* **TASK PROMPT**:
Give the lines below again exactly, starting with the line that holds "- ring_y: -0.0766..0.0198" and going on through the line that holds "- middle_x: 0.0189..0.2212".

•••••

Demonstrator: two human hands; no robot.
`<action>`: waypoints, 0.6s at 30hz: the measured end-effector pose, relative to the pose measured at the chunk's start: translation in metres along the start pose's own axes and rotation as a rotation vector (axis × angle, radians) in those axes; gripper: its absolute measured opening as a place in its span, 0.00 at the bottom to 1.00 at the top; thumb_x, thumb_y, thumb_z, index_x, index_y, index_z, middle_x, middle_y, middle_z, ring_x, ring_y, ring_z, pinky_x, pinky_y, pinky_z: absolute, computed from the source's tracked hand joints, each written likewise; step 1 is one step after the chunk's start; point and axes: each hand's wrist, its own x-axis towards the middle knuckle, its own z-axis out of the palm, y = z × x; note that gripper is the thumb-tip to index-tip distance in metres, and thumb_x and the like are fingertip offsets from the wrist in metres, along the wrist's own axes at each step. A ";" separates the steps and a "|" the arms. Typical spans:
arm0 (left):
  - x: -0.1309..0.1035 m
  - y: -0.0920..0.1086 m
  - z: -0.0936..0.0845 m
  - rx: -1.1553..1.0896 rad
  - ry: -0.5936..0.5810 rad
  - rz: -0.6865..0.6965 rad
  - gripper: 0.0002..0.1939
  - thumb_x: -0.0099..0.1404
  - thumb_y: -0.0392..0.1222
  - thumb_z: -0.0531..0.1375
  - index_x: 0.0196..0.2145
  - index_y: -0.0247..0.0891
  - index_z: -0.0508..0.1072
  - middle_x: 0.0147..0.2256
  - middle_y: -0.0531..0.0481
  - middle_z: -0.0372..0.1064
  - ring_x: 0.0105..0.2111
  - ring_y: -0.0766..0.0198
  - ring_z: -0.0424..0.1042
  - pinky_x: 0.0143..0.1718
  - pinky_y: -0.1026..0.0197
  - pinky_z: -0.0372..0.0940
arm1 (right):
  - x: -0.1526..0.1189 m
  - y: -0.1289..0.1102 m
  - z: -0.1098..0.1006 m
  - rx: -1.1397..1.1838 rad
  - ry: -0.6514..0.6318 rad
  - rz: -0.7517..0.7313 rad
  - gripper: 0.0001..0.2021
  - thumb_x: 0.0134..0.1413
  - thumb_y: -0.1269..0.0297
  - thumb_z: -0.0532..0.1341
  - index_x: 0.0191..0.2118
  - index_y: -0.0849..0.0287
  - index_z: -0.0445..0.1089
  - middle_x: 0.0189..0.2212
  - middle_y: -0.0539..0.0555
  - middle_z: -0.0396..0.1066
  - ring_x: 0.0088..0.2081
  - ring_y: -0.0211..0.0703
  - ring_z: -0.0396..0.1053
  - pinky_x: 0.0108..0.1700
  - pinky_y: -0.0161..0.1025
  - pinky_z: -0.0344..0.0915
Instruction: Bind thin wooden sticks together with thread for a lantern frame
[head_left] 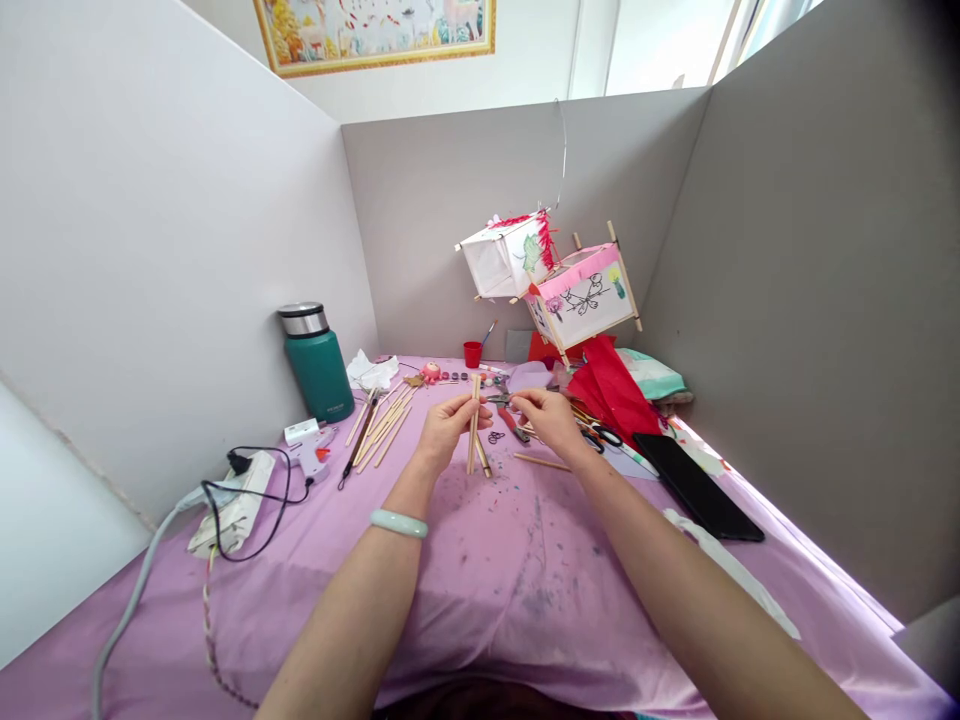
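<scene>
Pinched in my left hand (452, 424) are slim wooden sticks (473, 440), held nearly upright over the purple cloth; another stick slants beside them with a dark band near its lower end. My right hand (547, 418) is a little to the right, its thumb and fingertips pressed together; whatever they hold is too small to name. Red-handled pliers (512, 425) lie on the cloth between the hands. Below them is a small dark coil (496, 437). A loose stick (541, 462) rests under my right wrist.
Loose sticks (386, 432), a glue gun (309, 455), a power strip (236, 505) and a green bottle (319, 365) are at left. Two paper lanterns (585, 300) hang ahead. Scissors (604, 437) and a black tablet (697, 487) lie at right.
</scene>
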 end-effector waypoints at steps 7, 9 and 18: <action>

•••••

* **WRITTEN RESPONSE**:
  - ring_y: -0.0766..0.0198
  - ring_z: -0.0424..0.1042
  - pinky_x: 0.0143..0.1718
  - pinky_y: -0.1026..0.0197
  - pinky_z: -0.0372..0.0940
arm1 (right):
  - x: -0.1526..0.1189 m
  - y: -0.1289..0.1102 m
  - z: -0.1098..0.1006 m
  - rx: -1.1397..1.1838 rad
  - ry: -0.6514..0.6318 rad
  - rz: -0.7517..0.7313 rad
  - gripper: 0.0001..0.2021
  - thumb_x: 0.0134..0.1413
  - thumb_y: -0.1269..0.0297
  - thumb_z: -0.0532..0.1341
  - index_x: 0.0191..0.2118
  - index_y: -0.0849..0.0287
  - index_z: -0.0445..0.1089
  - middle_x: 0.0189..0.2212

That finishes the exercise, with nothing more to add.